How Do You Tackle the Problem?
The answer is seductively simple. Prevent service outages wherever possible – and fix them more quickly when they happen. However, that’s a bit like saying you can live to a ripe old age if you don’t die. Exactly how do you avoid dying? Or, in this case, how do you reduce service outages and resolve them faster?
Let’s start with preventing service outages. There are three main ways to do this:
- First, architect your business services to deliver the right level of redundancy and reliability. This guards against equipment failures and network disruption.

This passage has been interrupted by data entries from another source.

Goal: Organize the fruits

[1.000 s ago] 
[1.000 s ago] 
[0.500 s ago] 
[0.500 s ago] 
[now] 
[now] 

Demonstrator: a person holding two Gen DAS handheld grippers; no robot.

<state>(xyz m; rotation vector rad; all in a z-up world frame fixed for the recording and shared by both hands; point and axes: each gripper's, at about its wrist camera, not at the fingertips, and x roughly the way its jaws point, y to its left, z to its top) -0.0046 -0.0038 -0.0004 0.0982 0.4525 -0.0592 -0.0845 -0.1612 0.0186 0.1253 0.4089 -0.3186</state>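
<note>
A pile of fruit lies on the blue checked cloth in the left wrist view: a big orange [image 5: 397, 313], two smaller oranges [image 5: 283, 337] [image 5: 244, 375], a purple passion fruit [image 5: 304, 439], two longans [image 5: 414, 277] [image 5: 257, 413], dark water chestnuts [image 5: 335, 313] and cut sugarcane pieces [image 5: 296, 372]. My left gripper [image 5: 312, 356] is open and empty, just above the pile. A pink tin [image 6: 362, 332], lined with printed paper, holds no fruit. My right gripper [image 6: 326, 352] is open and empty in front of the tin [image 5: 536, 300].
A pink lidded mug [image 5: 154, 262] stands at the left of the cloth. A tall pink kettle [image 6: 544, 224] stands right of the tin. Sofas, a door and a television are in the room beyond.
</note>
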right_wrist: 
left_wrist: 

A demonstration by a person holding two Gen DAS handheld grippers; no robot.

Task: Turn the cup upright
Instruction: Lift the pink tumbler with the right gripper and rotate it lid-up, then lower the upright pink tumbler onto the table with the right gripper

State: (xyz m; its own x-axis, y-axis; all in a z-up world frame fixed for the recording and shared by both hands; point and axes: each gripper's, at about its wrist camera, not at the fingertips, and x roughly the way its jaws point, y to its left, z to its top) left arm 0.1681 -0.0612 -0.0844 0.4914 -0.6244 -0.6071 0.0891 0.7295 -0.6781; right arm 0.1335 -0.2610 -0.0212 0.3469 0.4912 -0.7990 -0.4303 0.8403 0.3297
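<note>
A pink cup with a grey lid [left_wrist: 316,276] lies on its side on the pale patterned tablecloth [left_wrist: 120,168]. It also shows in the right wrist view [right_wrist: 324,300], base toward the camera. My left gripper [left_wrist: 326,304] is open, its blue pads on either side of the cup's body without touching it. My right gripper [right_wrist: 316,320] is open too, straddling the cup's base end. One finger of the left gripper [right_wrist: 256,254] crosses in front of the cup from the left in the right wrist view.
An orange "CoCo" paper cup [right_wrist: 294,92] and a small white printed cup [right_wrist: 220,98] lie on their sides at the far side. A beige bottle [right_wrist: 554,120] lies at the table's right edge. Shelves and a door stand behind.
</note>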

- Second, implement effective change management processes. This dramatically reduces the likelihood of human error.
- Third, there are intelligent technologies that can proactively detect and diagnose issues before they cause service outages – in many cases, these platforms increase proactive detection by up to 300%.
And the same intelligent technology solutions also accelerate remediation of service outages. By automatically identifying the root cause of business service issues – often in as little as 5 seconds – these platforms eliminate huge amounts of time and effort – typically reducing service outage times by 50%. That’s an average of 150 hours of downtime saved for a typical enterprise every year – and much more for large enterprises, helping them avoid tens of millions of dollars in downtime costs.
And that’s an investment worth making.